The raw Affymetrix data were normalized and log transformed. Microarray data (CEL files) were pre-processed with Robust Multi-Array Average (RMA) technique using R software. The probe set ID with the largest interquartile range (IQR) of expression values was selected to represent the gene. Before including a dataset in the analyses, the expression level of housekeeping genes was used to evaluate whether the batch effect has a significant impact on the results. For the RNA-seq study, the data were pre-processed using the Bioconductor package limma-voom and presented as log2 counts per million (log cpm).

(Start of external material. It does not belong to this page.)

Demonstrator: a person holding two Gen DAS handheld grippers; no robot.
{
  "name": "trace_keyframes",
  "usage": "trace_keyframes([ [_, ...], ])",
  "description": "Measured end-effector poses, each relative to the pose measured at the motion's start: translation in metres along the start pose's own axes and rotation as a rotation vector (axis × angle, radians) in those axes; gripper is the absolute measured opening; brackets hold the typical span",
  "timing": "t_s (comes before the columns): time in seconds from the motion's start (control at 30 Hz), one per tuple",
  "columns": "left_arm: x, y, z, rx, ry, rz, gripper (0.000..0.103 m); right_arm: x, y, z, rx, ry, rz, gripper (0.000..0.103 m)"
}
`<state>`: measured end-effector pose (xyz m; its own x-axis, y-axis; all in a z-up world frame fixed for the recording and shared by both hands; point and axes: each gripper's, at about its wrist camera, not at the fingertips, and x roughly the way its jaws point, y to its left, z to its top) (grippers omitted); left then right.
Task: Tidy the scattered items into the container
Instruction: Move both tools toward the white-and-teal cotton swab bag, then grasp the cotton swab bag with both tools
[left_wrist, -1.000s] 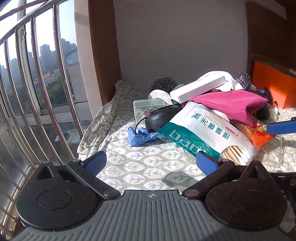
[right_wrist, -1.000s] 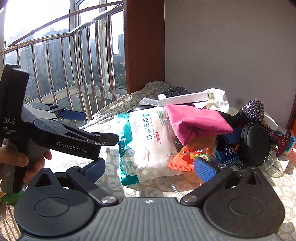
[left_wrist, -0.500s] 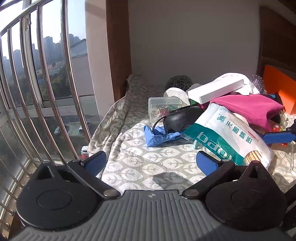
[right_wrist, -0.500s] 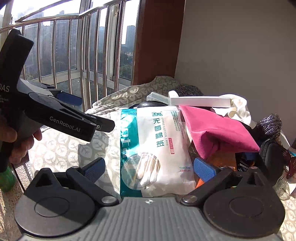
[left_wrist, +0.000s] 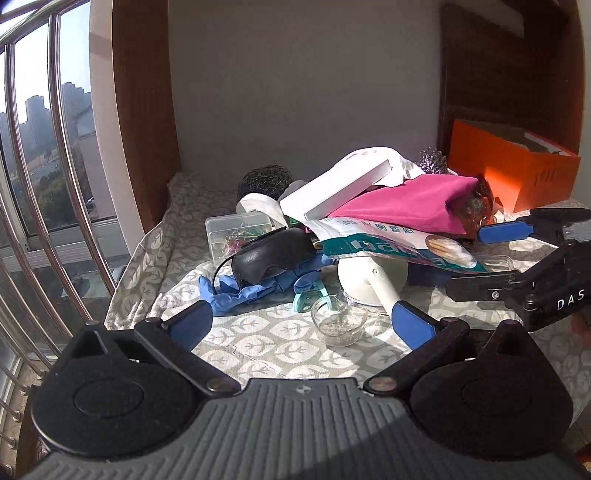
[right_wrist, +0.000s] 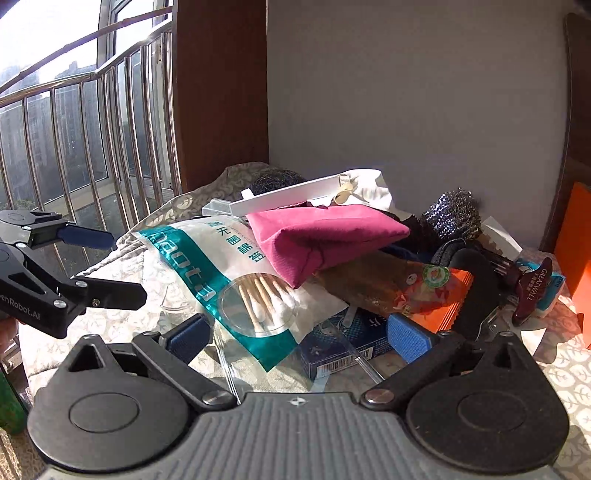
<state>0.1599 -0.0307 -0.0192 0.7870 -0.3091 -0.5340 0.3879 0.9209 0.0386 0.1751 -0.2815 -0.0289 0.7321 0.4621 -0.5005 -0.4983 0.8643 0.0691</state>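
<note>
- Left gripper (left_wrist: 301, 323) gapes wide and holds nothing, over the patterned cloth (left_wrist: 258, 343) near a small glass dish (left_wrist: 338, 325); right gripper (right_wrist: 299, 338) is equally wide and empty, at the cotton-swab bag (right_wrist: 225, 273).
- The heaped pile, topped by a magenta pouch (right_wrist: 317, 236), seems to overfill a clear container (right_wrist: 354, 354), its rim barely visible; pulling the bag could topple things.
- Only the left view shows the blue glove (left_wrist: 240, 291); only the right shows the corkscrew (right_wrist: 532, 288).

Two scourers: a dark one (left_wrist: 264, 180) at 11 o'clock in the pile, a silver one (right_wrist: 451, 215) at 1 o'clock. One swab bag (right_wrist: 236, 275), one magenta cloth (left_wrist: 410, 205), one white box (left_wrist: 338, 194), one eye mask (left_wrist: 273, 254), one glass bowl (left_wrist: 339, 325), one blue glove (left_wrist: 240, 293), one orange box (left_wrist: 511, 173).
</note>
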Motion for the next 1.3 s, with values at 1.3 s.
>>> trace_keyframes([
  [1.3, 0.055, -0.024, 0.005, 0.149, -0.025, -0.216, 0.103, 0.036, -0.016, 0.007, 0.186, -0.002, 0.145, 0.091],
])
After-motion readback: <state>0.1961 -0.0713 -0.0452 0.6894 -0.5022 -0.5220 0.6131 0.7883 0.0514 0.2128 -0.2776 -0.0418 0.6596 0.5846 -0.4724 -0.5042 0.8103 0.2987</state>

Log-transformed normalized intensities were used in the final analyses where all comparisons between two independent groups (children versus adults and healthy versus diseased) were carried out using unpaired Student’s t test. Statistical analyses were performed using Prism (v.8; GraphPad Software). For all analyses, p <0.05 was considered significant.

Author Contributions

R.H., Q.H., N.S.S.-A., S.A., and F.S.S.-A. conceived and designed the experiments. N.S.S.-A., F.S.S.-A., and M.A. analyzed the data. All authors contributed to writing and revision of the manuscript.

Conflicts of Interest

The authors declare no competing interests.